## Task to carry out:
Copy every line of the data that includes the string "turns".

..........

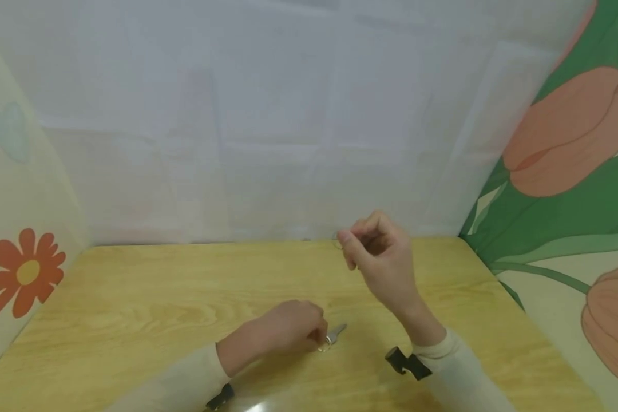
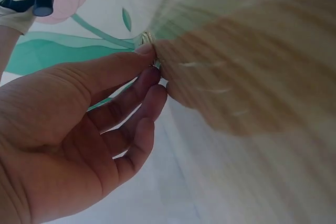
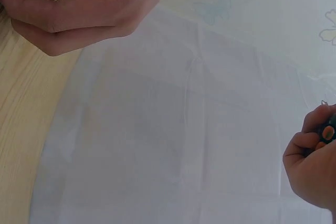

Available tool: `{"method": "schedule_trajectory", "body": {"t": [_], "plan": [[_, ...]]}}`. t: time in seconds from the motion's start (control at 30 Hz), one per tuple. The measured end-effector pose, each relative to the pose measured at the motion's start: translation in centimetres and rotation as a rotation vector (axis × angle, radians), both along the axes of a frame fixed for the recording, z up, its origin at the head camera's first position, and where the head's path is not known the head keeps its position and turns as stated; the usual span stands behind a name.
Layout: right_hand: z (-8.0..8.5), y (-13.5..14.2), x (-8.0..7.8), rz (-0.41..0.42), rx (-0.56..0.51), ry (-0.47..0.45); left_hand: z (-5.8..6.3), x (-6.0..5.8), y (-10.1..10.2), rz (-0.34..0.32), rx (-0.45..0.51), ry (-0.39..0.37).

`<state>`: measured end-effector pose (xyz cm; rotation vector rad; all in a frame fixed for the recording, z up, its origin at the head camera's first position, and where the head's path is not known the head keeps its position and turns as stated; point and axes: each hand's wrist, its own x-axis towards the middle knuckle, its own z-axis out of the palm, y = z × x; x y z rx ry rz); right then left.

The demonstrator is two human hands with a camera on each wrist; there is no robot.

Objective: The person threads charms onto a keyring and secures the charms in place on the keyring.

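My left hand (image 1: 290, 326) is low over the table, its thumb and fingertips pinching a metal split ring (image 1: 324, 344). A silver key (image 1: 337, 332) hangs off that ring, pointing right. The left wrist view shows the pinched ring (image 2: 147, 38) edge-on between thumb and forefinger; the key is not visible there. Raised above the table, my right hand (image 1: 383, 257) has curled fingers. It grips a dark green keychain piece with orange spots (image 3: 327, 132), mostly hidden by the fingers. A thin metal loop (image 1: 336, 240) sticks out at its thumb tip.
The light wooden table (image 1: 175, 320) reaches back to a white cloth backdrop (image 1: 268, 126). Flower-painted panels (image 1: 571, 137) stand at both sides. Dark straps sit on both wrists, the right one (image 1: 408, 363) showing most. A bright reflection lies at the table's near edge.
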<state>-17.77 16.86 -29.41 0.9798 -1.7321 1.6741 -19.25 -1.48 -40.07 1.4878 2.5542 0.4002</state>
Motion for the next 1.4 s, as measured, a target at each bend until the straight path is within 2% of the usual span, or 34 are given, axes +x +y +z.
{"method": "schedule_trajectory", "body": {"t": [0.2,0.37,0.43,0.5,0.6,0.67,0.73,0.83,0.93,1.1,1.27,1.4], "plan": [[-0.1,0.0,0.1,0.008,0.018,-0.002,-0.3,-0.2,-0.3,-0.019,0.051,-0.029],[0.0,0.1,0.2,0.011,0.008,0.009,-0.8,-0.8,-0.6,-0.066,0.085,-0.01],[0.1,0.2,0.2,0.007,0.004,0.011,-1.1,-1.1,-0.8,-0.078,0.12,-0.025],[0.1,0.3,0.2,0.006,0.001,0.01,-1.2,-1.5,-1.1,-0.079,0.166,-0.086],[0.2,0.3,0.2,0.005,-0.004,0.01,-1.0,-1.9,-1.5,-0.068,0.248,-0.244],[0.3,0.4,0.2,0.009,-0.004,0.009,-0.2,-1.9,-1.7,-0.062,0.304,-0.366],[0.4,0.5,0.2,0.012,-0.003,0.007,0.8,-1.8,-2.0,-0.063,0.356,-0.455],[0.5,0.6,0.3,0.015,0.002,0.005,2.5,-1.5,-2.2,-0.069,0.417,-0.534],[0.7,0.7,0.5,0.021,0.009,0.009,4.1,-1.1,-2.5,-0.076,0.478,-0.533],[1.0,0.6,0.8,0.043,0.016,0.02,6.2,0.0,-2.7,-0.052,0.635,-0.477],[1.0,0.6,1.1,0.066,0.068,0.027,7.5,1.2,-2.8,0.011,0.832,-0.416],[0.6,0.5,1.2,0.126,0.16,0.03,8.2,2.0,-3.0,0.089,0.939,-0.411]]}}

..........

## Solution below:
Available tool: `{"method": "schedule_trajectory", "body": {"t": [_], "plan": [[_, ...]]}}`. t: time in seconds from the motion's start (control at 30 Hz), one per tuple. The measured end-effector pose, each relative to the pose measured at the motion's start: translation in centimetres and rotation as a rotation vector (axis × angle, radians), both along the axes of a frame fixed for the recording, z up, its origin at the head camera's first position, and where the head's path is not known the head keeps its position and turns as stated; the usual span stands behind a name.
`<state>`: measured end-effector pose (xyz cm; rotation vector rad; all in a frame fixed for the recording, z up, its origin at the head camera's first position, and where the head's path is not known the head keeps its position and turns as stated; point and axes: each hand's wrist, its own x-axis towards the middle knuckle, its own z-axis out of the palm, y = z × x; x y z rx ry rz); right then left.

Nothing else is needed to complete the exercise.